To evaluate the contribution of embryo quality to preclinical loss rates after in vitro fertilization (IVF)/embryo transfer (ET) pregnancy, multiple gestation, and clinical loss rates were compared to preclinical pregnancy loss rates over a 3-year period.

Methods:

The pregnancy outcomes after 1675 fresh ETs from 1994 to 1997 were studied. While establishment of a clinical pregnancy confirms uterine receptivity, multiple gestation rates reflect embryo quality. Because the majority of clinical losses are chromosomally abnormal, clinical loss rates serve as another indicator of embryo quality.

Results:

The overall preclinical pregnancy loss rate was 5% (78/1675) of ETs and 17% (78/472) of pregnancies.
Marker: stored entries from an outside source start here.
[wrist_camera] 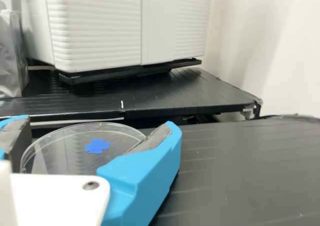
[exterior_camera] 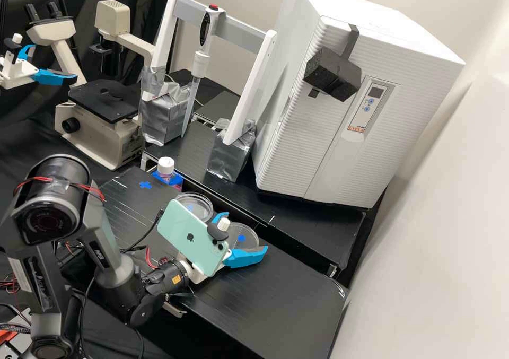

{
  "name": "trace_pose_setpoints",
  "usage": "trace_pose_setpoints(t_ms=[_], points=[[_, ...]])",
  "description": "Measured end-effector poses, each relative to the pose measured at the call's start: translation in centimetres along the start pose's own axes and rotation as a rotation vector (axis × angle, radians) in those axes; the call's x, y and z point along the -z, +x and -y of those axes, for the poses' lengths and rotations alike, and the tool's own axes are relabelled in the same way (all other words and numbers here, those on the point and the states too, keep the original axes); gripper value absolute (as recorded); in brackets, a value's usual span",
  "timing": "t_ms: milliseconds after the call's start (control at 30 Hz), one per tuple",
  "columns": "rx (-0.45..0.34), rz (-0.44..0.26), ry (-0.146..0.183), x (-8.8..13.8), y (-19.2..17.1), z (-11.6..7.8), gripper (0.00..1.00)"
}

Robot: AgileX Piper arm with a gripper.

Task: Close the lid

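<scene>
Begins at the far left with the blue fingers [exterior_camera: 55, 77] of a second arm, near a cream microscope [exterior_camera: 121, 142] with a flat black stage. Comes next to the dark grey arm [exterior_camera: 108, 261], low in the high view. Has a blue cross mark [exterior_camera: 145, 185] on the black bench [exterior_camera: 265, 300], then a bottle [exterior_camera: 166, 166] with a white cap near the bench's far edge. Goes on to a pipette [exterior_camera: 200, 64] upright in a white frame [exterior_camera: 243, 102], with both feet wrapped in silver tape. Takes in one clear round dish [exterior_camera: 201, 201] on the bench, partly behind a mint green phone [exterior_camera: 183, 229] mounted on the arm.

Holds the white gripper [exterior_camera: 247, 232] low over the bench, fingers [wrist_camera: 145, 181] spread wide. Has a clear round piece [exterior_camera: 245, 230] between them, with a blue mark [exterior_camera: 241, 238] seen through it. Cannot tell, through such clear plastic, whether as lid or as base, or whether touching the finger pads.

Ends at the right with a raised black shelf [exterior_camera: 313, 226], and on it a white cabinet [exterior_camera: 328, 152] with a black foam block [exterior_camera: 333, 78] on its front.
</scene>
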Motion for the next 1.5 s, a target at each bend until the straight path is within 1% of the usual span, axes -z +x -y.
trace_pose_setpoints(t_ms=[67,100,167,200,300,333,400,533,633,667,767,800,900,1000,1033,1133,1167,1233,1400,1500], points=[[-0.011,0.006,0.018,0.2,-0.3,-0.4,0.00],[-0.027,-0.008,0.028,0.7,-0.5,-0.7,0.00],[-0.052,-0.031,0.032,1.5,-1.0,-1.2,0.00],[-0.059,-0.042,0.040,1.8,-1.2,-1.2,0.00],[-0.071,-0.084,0.046,3.0,-2.0,-1.0,0.00],[-0.068,-0.098,0.045,3.4,-2.2,-0.8,0.00],[-0.049,-0.135,0.033,4.2,-2.6,-0.2,0.00],[0.017,-0.219,0.013,5.7,-3.3,1.3,0.00],[0.062,-0.269,0.011,6.4,-3.4,2.1,0.00],[0.078,-0.292,0.005,6.8,-3.4,2.4,0.00],[0.106,-0.324,-0.010,7.2,-3.4,2.8,0.00],[0.111,-0.329,-0.019,7.3,-3.4,2.9,0.00],[0.124,-0.332,-0.033,7.3,-3.2,3.2,0.00],[0.140,-0.318,-0.030,7.0,-3.0,3.4,0.00],[0.143,-0.314,-0.036,6.9,-2.9,3.5,0.00],[0.147,-0.301,-0.036,6.6,-2.8,3.6,0.00],[0.148,-0.297,-0.041,6.5,-2.7,3.6,0.00],[0.152,-0.286,-0.037,6.3,-2.5,3.7,0.00],[0.164,-0.276,-0.046,6.2,-2.1,4.1,0.00],[0.175,-0.264,-0.046,5.9,-1.9,4.4,0.00]])
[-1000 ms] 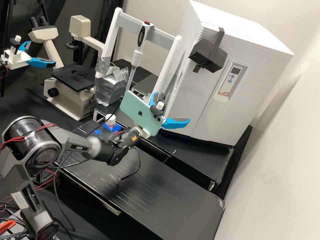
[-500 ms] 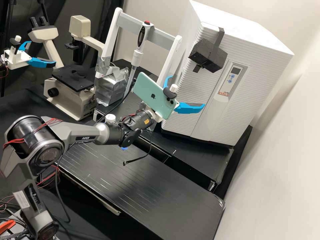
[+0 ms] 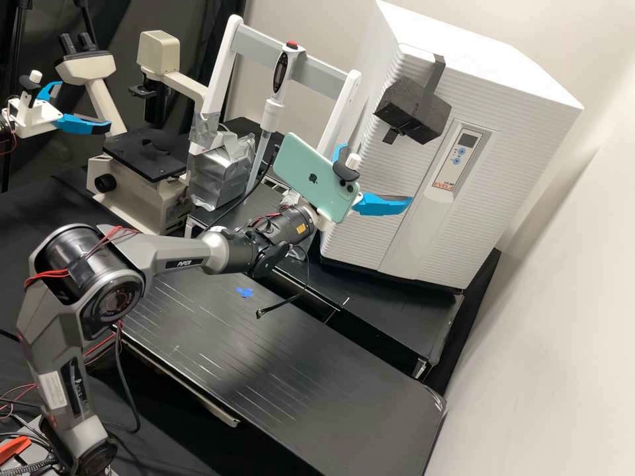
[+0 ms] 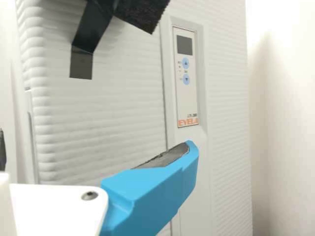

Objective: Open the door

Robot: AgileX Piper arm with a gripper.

During the 3-year period the pregnancy rates per ET increased from 19 to 36% (P < 0.0001), multiple gestation rates increased from 21 to 48% (P < 0.008), clinical loss rates decreased from 20 to 6% (P < 0.0001), and preclinical pregnancy loss rates remained unchanged from 13 to 19% (P = 0.1).

Conclusions:

Preclinical pregnancy loss more likely reflects abnormalities in uterine receptivity rather than embryo quality. If recurrent preclinical pregnancy loss occurs after IVF/ET, evaluation for abnormalities of uterine receptivity should be performed.